▸ **TO DO**: Please retype the data that follows, starting at the line containing "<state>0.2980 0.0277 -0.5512" and stopping after the last line.

▸ **RECORDED DATA**:

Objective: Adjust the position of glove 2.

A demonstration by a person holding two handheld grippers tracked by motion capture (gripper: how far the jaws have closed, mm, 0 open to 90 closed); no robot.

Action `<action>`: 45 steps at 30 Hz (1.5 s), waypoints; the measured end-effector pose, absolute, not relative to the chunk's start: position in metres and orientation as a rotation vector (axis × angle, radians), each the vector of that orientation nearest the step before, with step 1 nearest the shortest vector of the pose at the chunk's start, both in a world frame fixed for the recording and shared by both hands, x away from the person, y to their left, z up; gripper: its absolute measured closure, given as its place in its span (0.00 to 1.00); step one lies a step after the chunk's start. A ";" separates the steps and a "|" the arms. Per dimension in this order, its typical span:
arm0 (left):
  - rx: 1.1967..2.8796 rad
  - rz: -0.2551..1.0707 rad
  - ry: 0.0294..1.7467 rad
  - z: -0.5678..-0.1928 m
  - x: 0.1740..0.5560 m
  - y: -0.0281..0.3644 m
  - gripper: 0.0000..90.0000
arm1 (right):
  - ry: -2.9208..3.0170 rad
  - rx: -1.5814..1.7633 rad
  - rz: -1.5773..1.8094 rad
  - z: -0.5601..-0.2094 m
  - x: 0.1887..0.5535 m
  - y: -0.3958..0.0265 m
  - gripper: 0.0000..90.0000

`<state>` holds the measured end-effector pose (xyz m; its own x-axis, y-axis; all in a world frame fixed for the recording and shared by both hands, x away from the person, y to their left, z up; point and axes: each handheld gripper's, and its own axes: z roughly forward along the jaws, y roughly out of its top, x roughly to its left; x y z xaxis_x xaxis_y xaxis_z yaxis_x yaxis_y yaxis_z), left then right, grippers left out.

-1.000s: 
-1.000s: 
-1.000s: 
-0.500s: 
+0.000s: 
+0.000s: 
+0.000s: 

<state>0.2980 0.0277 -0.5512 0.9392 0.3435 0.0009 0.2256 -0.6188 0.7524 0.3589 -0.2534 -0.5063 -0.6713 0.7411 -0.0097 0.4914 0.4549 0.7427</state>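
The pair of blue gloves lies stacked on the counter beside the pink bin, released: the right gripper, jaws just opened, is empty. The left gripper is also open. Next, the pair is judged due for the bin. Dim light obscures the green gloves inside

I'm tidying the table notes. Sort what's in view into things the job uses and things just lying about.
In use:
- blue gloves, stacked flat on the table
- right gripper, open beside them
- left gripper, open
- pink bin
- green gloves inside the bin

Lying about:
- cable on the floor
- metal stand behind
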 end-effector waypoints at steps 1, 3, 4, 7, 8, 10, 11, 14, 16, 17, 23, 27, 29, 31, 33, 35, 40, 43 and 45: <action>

▸ **ANSWER SECTION**:
<state>0.2980 0.0277 -0.5512 0.9392 0.3435 0.0009 0.2256 -0.6188 0.7524 0.3589 -0.2534 -0.5063 -0.6713 0.7411 -0.0097 0.4914 0.4549 0.7427</state>
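The pair of blue gloves lies stacked on the counter beside the pink bin, released: the right gripper, jaws just opened, is empty. The left gripper is also open. Next, the pair is judged due for the bin. Dim light obscures the green gloves inside

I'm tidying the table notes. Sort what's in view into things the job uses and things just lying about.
In use:
- blue gloves, stacked flat on the table
- right gripper, open beside them
- left gripper, open
- pink bin
- green gloves inside the bin

Lying about:
- cable on the floor
- metal stand behind
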 end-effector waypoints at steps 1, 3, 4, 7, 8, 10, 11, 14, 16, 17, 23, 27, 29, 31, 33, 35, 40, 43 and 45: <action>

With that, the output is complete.